Whatever miniscule chance he had is now officially toast.
More from the Socialist Worker’s piece:
…But in running for the Democratic presidential nomination as the liberal outsider with almost no chance of winning, Sanders isn’t very “bold”–no more so than the fizzled campaigns of Dennis Kucinich in past presidential election years. And by steering liberal and left supporters into a Democratic Party whose policies and politics he claims to disagree with, Sanders–no matter how critical he might be of Hillary Clinton–is acting as the opposite of an “alternative.”
The recent uprising in Baltimore proves this. Without that revolt, the Baltimore state’s attorney would never have charged the six cops who killed Freddie Gray. Without more struggle, they will certainly not be convicted.
At the same time, the left shouldn’t abandon the electoral arena to the two capitalist parties.
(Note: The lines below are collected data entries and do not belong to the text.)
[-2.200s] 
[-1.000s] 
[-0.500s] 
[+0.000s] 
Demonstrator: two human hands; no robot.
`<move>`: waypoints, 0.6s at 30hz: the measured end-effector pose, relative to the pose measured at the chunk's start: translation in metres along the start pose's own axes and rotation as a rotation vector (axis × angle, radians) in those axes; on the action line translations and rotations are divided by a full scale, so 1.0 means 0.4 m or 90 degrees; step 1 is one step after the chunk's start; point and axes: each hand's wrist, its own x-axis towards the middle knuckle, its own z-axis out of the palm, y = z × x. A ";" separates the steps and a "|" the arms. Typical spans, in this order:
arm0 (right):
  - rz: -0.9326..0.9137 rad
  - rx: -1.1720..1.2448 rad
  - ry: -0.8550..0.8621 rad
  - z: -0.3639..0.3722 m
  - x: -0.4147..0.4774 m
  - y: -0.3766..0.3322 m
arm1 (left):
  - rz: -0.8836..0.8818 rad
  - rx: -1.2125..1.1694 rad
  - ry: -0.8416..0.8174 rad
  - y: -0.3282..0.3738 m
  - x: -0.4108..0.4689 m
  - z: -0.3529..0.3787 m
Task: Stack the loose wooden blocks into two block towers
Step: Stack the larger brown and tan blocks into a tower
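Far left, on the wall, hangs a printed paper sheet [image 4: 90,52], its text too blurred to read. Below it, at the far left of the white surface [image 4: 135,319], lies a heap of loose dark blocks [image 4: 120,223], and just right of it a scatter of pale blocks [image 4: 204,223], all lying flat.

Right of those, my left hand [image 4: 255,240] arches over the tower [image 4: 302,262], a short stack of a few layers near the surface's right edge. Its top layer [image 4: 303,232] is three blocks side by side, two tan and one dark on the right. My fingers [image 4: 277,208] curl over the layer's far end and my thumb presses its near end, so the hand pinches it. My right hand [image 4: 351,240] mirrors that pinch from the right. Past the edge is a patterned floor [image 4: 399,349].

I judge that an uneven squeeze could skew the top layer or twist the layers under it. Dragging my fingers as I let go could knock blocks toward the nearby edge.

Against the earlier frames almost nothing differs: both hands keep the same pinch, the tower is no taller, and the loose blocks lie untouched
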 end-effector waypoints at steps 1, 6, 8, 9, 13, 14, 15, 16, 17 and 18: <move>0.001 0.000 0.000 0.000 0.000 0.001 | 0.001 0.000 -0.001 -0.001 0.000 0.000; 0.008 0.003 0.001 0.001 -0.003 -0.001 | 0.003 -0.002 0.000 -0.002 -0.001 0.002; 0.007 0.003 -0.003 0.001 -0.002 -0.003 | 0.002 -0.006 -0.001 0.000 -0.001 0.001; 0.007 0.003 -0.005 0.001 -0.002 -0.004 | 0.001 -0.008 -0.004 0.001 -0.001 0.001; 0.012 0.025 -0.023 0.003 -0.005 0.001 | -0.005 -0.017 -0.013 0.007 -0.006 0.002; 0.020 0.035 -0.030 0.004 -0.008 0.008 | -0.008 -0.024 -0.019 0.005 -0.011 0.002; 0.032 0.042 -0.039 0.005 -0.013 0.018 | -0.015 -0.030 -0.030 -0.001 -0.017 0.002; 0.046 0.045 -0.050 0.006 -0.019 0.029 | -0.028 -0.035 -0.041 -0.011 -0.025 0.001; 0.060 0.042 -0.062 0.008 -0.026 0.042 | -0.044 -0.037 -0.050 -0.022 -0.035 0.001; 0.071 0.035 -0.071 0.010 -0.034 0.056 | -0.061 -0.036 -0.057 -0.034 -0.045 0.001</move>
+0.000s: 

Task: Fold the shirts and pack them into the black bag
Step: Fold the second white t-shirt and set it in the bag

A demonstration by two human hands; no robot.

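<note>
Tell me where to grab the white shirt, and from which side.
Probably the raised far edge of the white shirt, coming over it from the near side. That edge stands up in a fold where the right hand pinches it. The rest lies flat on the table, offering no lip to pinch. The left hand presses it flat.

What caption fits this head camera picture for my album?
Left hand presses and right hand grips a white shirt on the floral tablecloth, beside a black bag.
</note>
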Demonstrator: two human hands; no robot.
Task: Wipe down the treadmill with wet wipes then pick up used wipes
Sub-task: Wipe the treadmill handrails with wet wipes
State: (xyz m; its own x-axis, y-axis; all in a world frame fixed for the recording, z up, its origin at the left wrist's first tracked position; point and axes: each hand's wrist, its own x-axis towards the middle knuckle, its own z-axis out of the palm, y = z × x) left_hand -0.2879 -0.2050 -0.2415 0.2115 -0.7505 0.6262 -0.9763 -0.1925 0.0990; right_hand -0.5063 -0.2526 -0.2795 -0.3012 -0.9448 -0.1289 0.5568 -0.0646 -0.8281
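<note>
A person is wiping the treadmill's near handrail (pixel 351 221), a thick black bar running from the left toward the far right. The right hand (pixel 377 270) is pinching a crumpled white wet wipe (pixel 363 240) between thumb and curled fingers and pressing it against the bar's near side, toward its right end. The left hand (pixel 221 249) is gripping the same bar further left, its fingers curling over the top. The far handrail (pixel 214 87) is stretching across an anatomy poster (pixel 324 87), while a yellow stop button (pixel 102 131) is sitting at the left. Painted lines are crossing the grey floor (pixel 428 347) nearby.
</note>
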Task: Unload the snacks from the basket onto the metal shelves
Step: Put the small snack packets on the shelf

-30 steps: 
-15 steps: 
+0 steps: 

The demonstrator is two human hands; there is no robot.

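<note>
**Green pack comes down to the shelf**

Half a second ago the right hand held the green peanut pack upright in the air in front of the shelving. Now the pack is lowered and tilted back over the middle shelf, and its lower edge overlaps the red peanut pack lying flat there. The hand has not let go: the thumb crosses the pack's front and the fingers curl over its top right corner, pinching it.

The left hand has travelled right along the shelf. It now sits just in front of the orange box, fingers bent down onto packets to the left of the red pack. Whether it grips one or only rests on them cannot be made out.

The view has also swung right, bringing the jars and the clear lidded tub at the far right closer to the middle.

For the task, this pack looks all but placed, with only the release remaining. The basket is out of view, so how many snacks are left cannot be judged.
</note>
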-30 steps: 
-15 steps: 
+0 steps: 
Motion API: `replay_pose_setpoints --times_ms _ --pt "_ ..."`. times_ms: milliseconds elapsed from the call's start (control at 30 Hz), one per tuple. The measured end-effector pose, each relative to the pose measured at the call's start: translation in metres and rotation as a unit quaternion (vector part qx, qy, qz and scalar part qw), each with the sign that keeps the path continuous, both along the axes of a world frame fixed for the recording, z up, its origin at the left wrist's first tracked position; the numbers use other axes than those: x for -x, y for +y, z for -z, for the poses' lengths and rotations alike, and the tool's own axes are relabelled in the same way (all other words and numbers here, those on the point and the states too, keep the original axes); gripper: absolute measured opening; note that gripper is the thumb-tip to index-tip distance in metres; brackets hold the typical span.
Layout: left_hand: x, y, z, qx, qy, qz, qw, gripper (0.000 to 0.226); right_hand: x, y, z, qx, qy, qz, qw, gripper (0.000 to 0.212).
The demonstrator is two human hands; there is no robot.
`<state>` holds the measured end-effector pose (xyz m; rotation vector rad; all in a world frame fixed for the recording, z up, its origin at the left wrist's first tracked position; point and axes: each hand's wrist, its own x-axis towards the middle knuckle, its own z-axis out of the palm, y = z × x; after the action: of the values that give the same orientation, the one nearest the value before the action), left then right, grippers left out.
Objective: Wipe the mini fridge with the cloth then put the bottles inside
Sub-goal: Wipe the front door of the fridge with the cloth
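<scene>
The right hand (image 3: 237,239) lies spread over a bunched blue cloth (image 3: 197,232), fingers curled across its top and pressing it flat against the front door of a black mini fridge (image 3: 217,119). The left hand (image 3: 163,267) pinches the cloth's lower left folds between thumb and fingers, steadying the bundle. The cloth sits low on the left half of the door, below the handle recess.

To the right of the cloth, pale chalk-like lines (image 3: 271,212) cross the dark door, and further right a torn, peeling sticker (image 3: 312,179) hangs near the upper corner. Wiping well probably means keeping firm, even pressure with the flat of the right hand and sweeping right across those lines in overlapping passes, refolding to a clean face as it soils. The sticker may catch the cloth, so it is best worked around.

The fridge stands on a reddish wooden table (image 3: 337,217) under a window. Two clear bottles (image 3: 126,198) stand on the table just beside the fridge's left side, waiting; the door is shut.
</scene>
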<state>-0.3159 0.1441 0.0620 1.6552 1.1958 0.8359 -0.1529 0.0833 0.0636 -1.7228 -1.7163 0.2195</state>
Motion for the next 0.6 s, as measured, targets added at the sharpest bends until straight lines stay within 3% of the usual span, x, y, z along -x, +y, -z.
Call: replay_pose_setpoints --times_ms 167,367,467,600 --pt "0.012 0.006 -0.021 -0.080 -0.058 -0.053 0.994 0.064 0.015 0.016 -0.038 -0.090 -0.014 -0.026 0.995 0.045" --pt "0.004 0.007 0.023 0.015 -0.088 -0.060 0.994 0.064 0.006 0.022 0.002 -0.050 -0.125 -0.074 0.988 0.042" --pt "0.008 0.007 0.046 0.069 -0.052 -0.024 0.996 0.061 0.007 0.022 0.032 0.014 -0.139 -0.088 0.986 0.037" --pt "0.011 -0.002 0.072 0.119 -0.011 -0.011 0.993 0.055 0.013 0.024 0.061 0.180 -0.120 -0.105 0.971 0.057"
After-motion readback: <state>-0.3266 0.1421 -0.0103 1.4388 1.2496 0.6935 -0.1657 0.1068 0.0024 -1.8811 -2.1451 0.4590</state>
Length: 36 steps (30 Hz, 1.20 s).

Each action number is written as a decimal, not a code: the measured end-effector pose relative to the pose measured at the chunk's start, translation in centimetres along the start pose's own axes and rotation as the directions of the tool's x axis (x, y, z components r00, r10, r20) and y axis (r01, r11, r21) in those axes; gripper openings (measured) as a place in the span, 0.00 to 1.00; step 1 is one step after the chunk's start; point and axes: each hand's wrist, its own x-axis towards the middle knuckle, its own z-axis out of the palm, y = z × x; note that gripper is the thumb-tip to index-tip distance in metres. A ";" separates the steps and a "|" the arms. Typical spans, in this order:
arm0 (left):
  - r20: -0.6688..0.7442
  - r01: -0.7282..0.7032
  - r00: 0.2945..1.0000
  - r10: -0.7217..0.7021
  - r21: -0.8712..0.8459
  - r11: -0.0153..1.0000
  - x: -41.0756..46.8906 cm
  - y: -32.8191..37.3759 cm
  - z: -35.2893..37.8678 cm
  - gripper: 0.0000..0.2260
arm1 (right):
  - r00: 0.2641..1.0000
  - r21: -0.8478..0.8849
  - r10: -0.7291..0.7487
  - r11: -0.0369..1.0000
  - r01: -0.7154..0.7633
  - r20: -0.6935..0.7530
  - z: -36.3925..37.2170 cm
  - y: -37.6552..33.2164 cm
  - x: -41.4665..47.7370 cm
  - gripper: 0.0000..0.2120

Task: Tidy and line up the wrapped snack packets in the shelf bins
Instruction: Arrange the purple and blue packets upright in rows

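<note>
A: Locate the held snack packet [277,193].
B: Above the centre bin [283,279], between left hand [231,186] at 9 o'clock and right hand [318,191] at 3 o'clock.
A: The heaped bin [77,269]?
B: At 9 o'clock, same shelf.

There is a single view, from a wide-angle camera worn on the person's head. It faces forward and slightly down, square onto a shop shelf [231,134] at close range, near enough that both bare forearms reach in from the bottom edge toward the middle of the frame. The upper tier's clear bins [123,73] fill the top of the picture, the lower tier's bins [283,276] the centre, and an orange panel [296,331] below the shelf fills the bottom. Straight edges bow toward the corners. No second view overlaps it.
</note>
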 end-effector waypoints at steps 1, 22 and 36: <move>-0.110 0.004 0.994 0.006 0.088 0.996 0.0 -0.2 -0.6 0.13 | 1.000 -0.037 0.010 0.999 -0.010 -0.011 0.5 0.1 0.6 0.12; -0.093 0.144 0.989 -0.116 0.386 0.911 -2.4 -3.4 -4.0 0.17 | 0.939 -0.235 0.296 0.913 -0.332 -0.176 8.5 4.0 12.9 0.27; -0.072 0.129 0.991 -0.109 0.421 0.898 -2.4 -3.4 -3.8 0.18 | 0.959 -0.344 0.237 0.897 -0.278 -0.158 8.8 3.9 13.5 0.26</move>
If we do, we create a vacuum that the Democrats will fill, co-opting movement activists, demobilizing unions and social movements, and redirecting their precious time, money and energy into electing candidates who then betray workers and the oppressed.
We need to win the new left born out of Occupy, public-sector union struggles and the Black Lives Matter movement to breaking with the Democratic Party and building an electoral alternative as a complement to struggle from below. Bernie Sanders’ campaign inside the Democratic Party is an obstacle to that project.